Dda Vinci Claude s’en est allé

lundi 12 mars 2012

On le savait depuis longtemps, nous ses proches ou moins proches, Claude Vinci était très malade. La souffrance physique lancinante, tyrannique était sa compagne depuis des années. Ne parvenant pas à la vaincre, il tentait de l’apprivoiser.

Claude ne souffre plus. Le mercredi 7 mars au matin, Claude nous a quittés. Il s’en est allé rejoindre Eluard, Ferré, Ferrat au Panthéon des poètes. Il a rejoint Adrien, son compagnon martyrisé au maquis du Berry, pendant la Seconde Guerre mondiale, Mohamed Boudia son contact dans la clandestinité pendant la guerre de libération, et tant d’autres rebelles victimes de leurs communes utopies.

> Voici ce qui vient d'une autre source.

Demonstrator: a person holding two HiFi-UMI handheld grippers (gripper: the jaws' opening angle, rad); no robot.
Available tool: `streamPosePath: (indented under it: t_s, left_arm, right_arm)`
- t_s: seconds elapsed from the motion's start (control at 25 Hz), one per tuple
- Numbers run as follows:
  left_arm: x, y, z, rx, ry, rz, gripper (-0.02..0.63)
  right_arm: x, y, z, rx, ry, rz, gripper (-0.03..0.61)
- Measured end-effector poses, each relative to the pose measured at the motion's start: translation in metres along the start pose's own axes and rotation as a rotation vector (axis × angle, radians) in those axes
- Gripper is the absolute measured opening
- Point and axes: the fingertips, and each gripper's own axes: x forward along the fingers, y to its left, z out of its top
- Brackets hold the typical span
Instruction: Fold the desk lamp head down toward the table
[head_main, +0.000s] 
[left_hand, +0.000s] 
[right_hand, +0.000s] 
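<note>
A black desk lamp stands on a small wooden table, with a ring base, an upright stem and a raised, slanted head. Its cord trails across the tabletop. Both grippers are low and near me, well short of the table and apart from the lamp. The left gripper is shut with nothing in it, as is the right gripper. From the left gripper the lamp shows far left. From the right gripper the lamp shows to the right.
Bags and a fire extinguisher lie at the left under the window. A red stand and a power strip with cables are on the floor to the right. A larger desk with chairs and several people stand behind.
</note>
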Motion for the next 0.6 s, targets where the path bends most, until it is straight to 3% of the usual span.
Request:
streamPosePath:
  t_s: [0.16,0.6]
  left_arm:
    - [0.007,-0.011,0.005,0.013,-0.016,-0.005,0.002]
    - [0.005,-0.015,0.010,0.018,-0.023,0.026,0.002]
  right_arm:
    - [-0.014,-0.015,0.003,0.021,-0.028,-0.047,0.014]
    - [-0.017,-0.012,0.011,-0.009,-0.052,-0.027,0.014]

Claude était un combattant, un résistant pugnace à toutes les oppressions, à toutes les injustices sur tous les terrains où, depuis l’enfance, les circonstances l’avaient conduit. Né à Berrichon dans une famille d’instituteurs communistes de souche paysanne, Claude s’est retrouvé à l’âge de douze ans secondant ses parents au maquis du Berry. Plus tard, ingénieur chimiste et footballeur bientôt professionnel, il choisit finalement la carrière de chanteur dans les pas d’Yves Montand, son parrain de scène. Mais pour lui, la chanson ne pourra être que « rive gauche », autrement dit engagée dans l’action militante. Il sera le premier à mettre une mélodie sur les poèmes de Paul Eluard, Tout dire et Liberté.

Les guerres coloniales provoqueront là encore son engagement. Rappelé en Algérie en 1956, il obtempère bien décidé à porter le combat anticolonialiste au sein même de l’armée. Mais la machine de guerre terrasse ses illusions et il déserte après avoir assisté impuissant au massacre des derniers habitants de Beni-Wegag, un douar de la wilaya de Bordj-Bou-Arréridj.

Il vivra les dernières années de guerre dans la clandestinité au sein de la Fédération de France du FLN. Outre le transfert des fonds et des hommes, il sera celui qui rapportera d’Italie le chant révolutionnaire qui deviendra l’hymne national algérien. En 1980, l’Algérie lui attribue le titre de Moudjahid d’honneur. La lettre qui l’informe de cette reconnaissance détaille les raisons de cette attribution, désertion et mise au service du FLN, sans omettre les deux chansons créées par Claude, Près d’Amoucha et Celle que je n’aurais pas voulu faire, « qui sont à notre connaissance, spécifie la lettre, les deux seules chansons françaises ayant pour sujet principal notre guerre de Libération vous affirmant ainsi comme le seul chanteur français ayant participé également artistiquement à notre lutte ».

Son engagement individuel en tant que chanteur et auteur est aussi collectif par son héritage communiste d’une part, et son adhésion à l’action syndicale d’autre part. Claude a constamment tenté de concilier toutes ses vies, celle de chanteur bien sûr mais aussi d’auteur et de responsable au sein du Syndicat des artistes. Car la « manif » était sa culture au même titre que l’engagement syndical, la seule façon, disait-il, d’affirmer son existence dans un monde déshumanisé.

En octobre 2008, Claude Vinci était l’invité de la wilaya de Bordj-Bou-Arréridj, lieu de sa désertion. Il a relaté dans les pages du Soir d’Algérie l’accueil émouvant qui lui avait été réservé lors de la projection du Non de Vinci, le film documentaire que le réalisateur M’Barek Menad lui a consacré.

Claude n’est plus. Je n’entendrai plus le matin au téléphone sa belle voix me saluer d’un tonitruant : Bonjour camarade ! Je ne le verrai plus dans l’embrasure de sa porte me saluer le point levé en guise de connivence en souvenir du temps des luttes ouvrières. Je ne l’entendrai plus me dire La Grande patience, comme le titre de sa chanson, celle qu’il faut pour garder vivante en nous l’espérance. Je ne reverrai plus ses grands yeux bleus fixés sur le levant, son beau sourire généreux et sa « gueule de marrant ».

J’ai eu l’honneur d’être son amie et sa biographe. En souvenir de mon père Serge Michel qu’il admirait et dont il se sentait très proche, il m’avait confié cette tâche. Je n’y dérogerai pas. Claude était un passeur de passion. Tant que nous saurons transmettre les valeurs qu’il nous a laissées : solidarité et amour de la liberté, il restera présent parmi nous.